WORK TASK:
Starting at the line below holding "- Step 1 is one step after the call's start" and stopping at the line holding "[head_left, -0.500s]", print every line exactly, both ends included, and leave the rest out.

────────

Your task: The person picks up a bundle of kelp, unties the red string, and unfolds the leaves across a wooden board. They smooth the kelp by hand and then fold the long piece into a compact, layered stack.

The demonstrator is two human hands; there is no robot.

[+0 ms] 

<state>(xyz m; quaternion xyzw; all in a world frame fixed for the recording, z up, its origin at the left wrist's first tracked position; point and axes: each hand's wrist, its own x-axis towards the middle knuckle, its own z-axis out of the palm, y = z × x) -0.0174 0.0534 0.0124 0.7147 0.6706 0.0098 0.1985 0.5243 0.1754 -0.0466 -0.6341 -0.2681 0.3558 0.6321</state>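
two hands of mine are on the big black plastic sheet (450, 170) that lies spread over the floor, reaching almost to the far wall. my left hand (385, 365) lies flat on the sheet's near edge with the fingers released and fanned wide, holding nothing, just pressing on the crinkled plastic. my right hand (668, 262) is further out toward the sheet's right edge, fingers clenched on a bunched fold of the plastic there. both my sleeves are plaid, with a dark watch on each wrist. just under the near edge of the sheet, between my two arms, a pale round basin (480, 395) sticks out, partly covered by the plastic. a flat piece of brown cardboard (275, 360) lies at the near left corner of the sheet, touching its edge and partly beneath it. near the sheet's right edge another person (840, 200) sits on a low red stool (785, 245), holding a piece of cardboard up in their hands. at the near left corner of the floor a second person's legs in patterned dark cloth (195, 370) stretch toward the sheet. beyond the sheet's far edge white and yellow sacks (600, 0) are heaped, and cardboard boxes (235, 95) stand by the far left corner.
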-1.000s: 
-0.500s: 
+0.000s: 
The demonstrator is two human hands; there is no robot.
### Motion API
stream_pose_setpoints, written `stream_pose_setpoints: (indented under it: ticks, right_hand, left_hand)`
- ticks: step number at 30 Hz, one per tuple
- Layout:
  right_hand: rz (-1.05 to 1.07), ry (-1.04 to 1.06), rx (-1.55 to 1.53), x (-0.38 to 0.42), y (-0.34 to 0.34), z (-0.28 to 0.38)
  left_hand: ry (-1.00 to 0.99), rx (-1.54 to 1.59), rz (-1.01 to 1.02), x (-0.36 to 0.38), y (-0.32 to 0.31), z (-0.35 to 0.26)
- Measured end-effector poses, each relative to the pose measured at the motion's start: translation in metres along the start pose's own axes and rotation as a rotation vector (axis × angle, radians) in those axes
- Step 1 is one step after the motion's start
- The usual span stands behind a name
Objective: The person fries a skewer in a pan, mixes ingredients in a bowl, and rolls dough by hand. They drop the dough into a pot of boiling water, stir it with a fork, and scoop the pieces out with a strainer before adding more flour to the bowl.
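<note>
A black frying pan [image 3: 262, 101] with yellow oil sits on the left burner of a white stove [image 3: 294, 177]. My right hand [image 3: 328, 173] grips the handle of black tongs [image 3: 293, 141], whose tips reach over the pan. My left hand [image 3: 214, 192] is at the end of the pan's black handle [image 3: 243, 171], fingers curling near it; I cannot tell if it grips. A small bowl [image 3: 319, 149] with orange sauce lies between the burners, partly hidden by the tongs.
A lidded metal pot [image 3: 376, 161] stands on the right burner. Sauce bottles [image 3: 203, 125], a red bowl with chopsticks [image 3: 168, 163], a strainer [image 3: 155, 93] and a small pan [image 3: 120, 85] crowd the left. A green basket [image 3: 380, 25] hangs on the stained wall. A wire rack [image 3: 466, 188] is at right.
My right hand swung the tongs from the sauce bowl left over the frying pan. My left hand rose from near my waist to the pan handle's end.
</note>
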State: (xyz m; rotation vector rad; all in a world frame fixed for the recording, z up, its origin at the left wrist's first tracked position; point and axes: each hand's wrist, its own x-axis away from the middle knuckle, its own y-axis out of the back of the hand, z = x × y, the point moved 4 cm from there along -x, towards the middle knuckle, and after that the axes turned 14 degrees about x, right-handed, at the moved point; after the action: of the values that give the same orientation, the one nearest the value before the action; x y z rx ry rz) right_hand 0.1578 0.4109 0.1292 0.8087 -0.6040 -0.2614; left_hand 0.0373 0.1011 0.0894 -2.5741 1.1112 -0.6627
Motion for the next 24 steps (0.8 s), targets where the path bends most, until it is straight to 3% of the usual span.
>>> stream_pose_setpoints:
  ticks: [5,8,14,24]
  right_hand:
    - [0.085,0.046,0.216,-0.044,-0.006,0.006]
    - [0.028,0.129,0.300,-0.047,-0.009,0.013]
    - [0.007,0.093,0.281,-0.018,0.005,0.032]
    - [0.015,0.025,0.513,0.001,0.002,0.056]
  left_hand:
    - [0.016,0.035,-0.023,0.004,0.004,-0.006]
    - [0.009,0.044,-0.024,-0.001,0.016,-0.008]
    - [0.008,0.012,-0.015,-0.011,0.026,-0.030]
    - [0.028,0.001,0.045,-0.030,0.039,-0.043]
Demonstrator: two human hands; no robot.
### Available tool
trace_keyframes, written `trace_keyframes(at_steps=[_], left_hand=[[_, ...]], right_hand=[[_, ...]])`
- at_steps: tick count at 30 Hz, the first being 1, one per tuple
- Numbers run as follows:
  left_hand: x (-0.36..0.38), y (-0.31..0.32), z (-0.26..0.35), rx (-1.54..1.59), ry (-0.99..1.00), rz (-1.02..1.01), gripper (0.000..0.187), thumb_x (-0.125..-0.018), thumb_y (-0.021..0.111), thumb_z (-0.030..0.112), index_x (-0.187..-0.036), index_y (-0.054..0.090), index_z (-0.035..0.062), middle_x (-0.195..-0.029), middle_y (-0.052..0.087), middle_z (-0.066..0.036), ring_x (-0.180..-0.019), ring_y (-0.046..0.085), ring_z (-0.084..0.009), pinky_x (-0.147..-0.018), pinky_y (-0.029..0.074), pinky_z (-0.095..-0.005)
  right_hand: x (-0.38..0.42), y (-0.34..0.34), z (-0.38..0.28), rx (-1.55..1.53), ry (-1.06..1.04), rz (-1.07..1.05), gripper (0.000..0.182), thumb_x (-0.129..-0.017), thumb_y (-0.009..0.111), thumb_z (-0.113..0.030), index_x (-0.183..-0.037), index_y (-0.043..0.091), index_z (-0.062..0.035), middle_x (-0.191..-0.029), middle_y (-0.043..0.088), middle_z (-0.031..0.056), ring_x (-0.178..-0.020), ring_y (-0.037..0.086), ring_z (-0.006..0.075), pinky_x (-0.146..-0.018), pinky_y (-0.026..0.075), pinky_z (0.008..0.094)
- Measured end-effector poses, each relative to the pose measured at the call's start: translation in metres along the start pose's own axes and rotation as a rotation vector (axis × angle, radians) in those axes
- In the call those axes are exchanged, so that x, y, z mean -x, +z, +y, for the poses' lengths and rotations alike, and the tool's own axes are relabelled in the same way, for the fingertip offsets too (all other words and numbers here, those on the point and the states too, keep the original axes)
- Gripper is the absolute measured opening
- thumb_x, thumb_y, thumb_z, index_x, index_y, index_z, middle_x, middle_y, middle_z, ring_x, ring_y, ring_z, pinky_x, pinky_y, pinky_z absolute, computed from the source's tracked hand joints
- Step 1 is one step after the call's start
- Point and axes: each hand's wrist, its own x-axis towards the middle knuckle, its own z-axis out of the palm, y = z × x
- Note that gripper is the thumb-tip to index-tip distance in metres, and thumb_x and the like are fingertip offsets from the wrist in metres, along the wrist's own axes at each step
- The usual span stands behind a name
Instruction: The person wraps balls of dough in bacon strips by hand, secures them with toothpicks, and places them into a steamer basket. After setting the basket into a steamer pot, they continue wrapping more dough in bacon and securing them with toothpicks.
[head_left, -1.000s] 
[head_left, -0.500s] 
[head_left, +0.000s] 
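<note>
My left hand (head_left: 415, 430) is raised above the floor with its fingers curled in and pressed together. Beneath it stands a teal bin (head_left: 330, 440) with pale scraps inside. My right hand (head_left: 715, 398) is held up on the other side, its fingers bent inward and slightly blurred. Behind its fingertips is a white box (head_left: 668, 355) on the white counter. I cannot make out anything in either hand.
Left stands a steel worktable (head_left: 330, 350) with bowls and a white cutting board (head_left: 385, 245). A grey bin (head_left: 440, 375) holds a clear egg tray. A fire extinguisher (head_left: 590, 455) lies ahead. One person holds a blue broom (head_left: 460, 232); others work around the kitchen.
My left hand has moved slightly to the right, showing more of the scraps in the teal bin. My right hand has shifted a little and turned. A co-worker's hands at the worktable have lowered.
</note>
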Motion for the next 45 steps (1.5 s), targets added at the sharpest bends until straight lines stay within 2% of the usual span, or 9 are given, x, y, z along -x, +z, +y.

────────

WRITTEN RESPONSE:
- Step 1 is one step after the call's start
- Point and axes: each hand's wrist, its own x-axis towards the middle knuckle, its own z-axis out of the palm, y = z × x
- Note that gripper is the thumb-tip to index-tip distance in metres, and thumb_x and the like are fingertip offsets from the wrist in metres, along the wrist's own axes at each step
- The usual span stands behind a name
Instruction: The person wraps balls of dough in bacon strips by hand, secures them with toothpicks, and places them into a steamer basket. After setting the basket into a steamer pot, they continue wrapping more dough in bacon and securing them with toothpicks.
[head_left, -1.000s] 
[head_left, -0.500s] 

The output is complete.